Posted in Car Accidents on June 25, 2019

After a collision, the value of a car reduces below what it was originally worth. Even after repairing the vehicle, the fact that it was involved in a collision at all lowers its market value if the owner wanted to sell it. The state of Louisiana recognizes this diminished value associated with cars that have been in accidents and entitles car owners to receive the difference in this lowered value via compensation.

Types of Diminished Value

Three instances qualify a vehicle for diminished value:

  • Immediate diminished value refers to the overall sale-price of a vehicle before and after an accident. This assumes that the owner has not repaired the car.
  • Inherent diminished value refers to a vehicle that the owner has repaired back into its original state.

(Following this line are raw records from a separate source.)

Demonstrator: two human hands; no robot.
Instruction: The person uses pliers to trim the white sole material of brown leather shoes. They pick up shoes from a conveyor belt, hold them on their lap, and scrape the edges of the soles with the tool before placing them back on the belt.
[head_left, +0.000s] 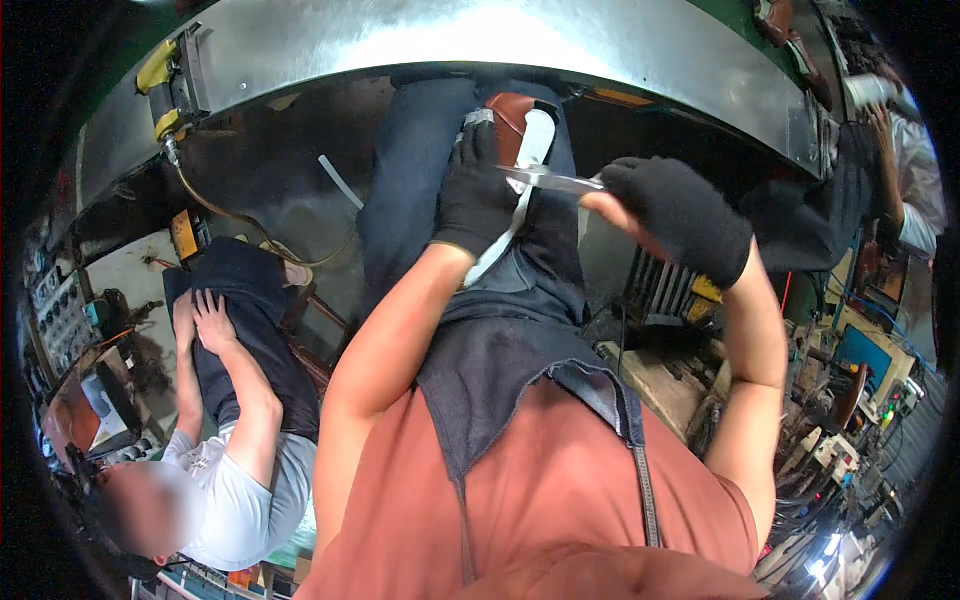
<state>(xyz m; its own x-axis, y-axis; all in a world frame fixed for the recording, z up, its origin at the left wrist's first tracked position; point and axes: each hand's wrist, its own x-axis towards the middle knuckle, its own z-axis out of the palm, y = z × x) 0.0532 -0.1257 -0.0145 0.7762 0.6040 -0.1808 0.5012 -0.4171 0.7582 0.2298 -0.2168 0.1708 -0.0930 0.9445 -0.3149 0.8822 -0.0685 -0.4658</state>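
Observation:
A brown leather shoe [507, 122] with a white sole edge [538, 135] rests on my lap, between my thighs. My left hand [472, 190], in a black glove, grips the shoe along its left side, fingers pointing away from me. In my gloved right hand [675, 215] is a knife, its handle hidden in my fist and the bare thumb showing. The knife's metal blade [560, 182] points left and lies across the near end of the white sole edge. From there a pale strip [500, 250] hangs down toward my dark apron [510, 330].
A metal bench [400, 40] curves across the far side, with a yellow air tool [158, 95] on its left end and a hose [225, 212] trailing down. One person [250, 470] sits at left, another [915, 180] works at far right. Machinery [830, 450] stands at lower right.

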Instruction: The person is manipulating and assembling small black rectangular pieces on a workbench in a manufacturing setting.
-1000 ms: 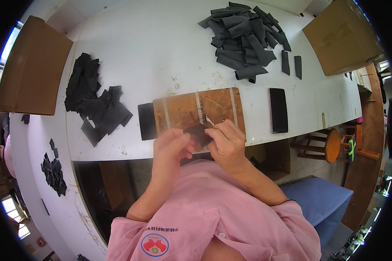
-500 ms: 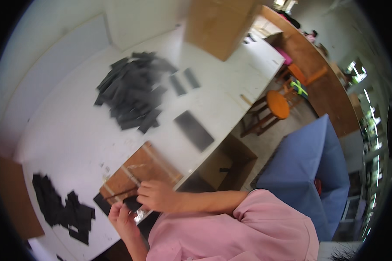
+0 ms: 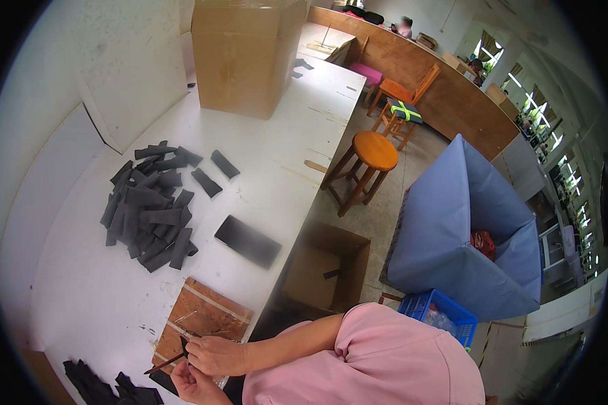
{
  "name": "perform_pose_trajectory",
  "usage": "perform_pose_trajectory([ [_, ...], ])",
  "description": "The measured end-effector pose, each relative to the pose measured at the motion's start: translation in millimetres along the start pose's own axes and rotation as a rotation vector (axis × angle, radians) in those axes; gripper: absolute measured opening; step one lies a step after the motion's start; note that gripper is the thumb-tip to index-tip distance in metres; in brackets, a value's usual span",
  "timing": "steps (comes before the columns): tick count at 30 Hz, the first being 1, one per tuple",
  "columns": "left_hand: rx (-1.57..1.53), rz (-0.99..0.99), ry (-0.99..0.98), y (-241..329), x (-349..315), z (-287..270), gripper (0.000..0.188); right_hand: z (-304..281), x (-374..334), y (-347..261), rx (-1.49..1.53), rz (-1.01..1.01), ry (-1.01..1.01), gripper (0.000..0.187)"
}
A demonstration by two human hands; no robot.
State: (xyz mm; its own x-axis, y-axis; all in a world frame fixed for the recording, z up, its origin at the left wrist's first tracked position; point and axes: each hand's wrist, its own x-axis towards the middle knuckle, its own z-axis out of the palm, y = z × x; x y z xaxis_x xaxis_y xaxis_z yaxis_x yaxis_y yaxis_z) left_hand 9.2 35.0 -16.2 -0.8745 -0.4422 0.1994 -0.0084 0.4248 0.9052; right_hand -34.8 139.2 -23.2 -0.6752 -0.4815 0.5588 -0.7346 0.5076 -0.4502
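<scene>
black pc sits at the fingertips of a person's rt. hand, just above a wooden board nr. the front edge of a white worktop. from far l., lower corner: side of a brown carton, then dark flat pcs heaped, partly cut off by the frame edge. farther up the top, a pile of dark grey tubes, w/ two more lying apart off its r. side. next, a slim dark strip slants up toward the fingers. lt. hand is below the rt., fingers curled in; can't tell what, if anything, it grips. rt. hand is closed, fingers bent, pinching the black pc. board, w/ pale bands across, lies under & beyond the hands. further r., a dark phone lies flat, a big cardboard box behind it at the far end. then an open box below table level, a round wooden stool, a blue basket & a blue fabric bin w/ sth. red inside.
</scene>
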Motion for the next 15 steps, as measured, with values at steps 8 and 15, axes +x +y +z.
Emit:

Repaired cars do qualify for diminished value compensation, but the car’s owner will typically receive less compensation because the repairs increased the car’s value back to a certain point.
  • Repair-related diminished value refers to non-function-related damages that reduce the value of a car. These are a direct result of the repair process. For instance, a car owner might take their car to a third-party shop to get repaired. If the repair shop uses generic car parts, or even paints the repaired parts the wrong color, the car will qualify for repair-related diminished value.

Statute of Limitations

Louisiana honors diminished value claims, but only within a specific timeframe following an accident. A statute of limitations establishes time restraints on various legal processes. In Louisiana, the court allows for no more than one year to pass between the date of the car accident and the claim’s filing date.

Filing a Diminished Value Claim

Insurance companies handle diminished value claims. They are responsible for approving or denying claims based on the details and evidence of each case. Insurance companies are more likely to approve a diminished value claim in accidents that you are not at fault for causing. In Louisiana, your case needs to meet several criteria to be considered a valid case:

  • Your vehicle sustained damage but is not a total loss. This implies that it is still functional or capable of handling repair.
  • Third-party negligence – not your own – cause the accident.
  • You can prove your vehicle’s reduced market value was as direct result of the damages caused by the accident.

Diminished value claims are additional claims that you can file for after pursuing other modes of compensation to address the damage itself. These claims are not meant to repair your vehicle, but to address the lost value associated with the accident.

Factors That Impact Diminished Value Claim Compensation

Because every car and car-accident situation is different, no set average for what the final compensation figure should come out to be exists. However, the following factors always play in significant role in determining your compensation:

  • Your car’s value before the accident
  • Your car’s current resale value
  • Your car’s current mileage
  • The number of accidents your car has been in
  • Whether your car is considered a luxury vehicle

When to Involve an Attorney

Insurance companies do not give out compensation without thorough evidence and reasoning. An experienced New Orleans accident attorney will help you collect the necessary evidence and calculate a proper diminished value settlement. Oftentimes, insurance companies have their own formulas for calculating this figure, but they are not always fair. Consult an attorney to ensure that you are receiving fair, research-backed compensation to account for the diminished value of your vehicle.

File a diminished value claim to recover the difference in your car’s value after a collision. Though you can file without additional help, consulting an attorney will ensure that your compensation accurately reflects the reduced value that your car suffered from the accident.